Biographie
Par Jacques Bertoin
Si vous avez été admis à des funérailles au sud du Sahara, si vous avez assisté à la cure salée, au Niger, ou à la dernière Fête des générations dans le sud-Ouest de la Côte d’Ivoire, si vous avez célébré le nouvel an avec les Abedjis, invulnérables aux blessures qu’ils s’infligent eux-mêmes, si vous avez dansé avec les hommes-panthères Sénoufos, souffert avec les excisées du Burkina ou campé chez les pygmées du Congo, alors vous avez déjà rencontré Catherine Millet. Peut-être n’avez-vous pas remarqué ce petit bout de femme aux allures de Gavroche, chargée de sacs bourrés d’objectifs, toujours en mouvement dans ces foules d’Afrique qui sont devenues son élément.
Mais elle, elle vous aura vu, elle aura surpris un regard de défi sous le maquillage, un geste de fatigue, un masque qui se détourne, des mains qui se croisent et peut-être reconnaîtrez-vous votre visage rangé à sa place parmi les dizaines de milliers de cliché qu’elle accumule, au retour de ses expéditions, dans son bureau parisien proche de la colline de Montmartre.
Depuis plus de vingt ans, après qu’elle eut effectué de longs reportages en Amérique latine, à Haïti et au Brésil, à la recherche des mondes noirs d’outre-Atlantique, Catherine Millet arpente l’Afrique sur sa moto, en taxi-brousse, en pirogue ou à dos de dromadaire…
De Catherine Millet, on ne saurait dire qu’elle est « seulement » photographe de presse ou d’actualité, pas plus qu’on ne peut confiner à l’ethnologie un travail qui consiste précisément à inscrire les traditions du passé dans les transformations du présent. Adepte de la photographie instantanée, elle ne fait pas poser ses modèles pour tenter de retrouver une pureté disparue dans ce qui apparaîtrait comme un exotisme de pacotille : c’est bien plutôt la volonté de tendre un miroir aux métamorphoses du continent noir quoi l’habite.

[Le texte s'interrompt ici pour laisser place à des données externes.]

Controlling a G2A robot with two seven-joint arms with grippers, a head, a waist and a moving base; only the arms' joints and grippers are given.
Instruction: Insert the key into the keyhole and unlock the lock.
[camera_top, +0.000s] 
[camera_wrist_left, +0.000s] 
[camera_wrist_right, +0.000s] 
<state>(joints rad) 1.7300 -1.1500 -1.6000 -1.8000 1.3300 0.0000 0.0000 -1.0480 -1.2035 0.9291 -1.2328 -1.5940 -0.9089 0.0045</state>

Le désir de saisir - et de sauvegarder - ce « je ne sais quoi » qui, faisant affleurer une mémoire ancienne dans l’Afrique quotidienne, donne tant de résonance à ses paysages et à ses hommes.
Discrète, toujours respectueuse de ses sujets - elle ne se met au travail que là ou elle a d’abord été introduite, sinon invitée - , Catherine Millet archiviste du présent, met ses images en demeure de capter une réalité métisse, encore largement inédite : celles de coutumes ancestrales mises à l’épreuve du monde contemporain.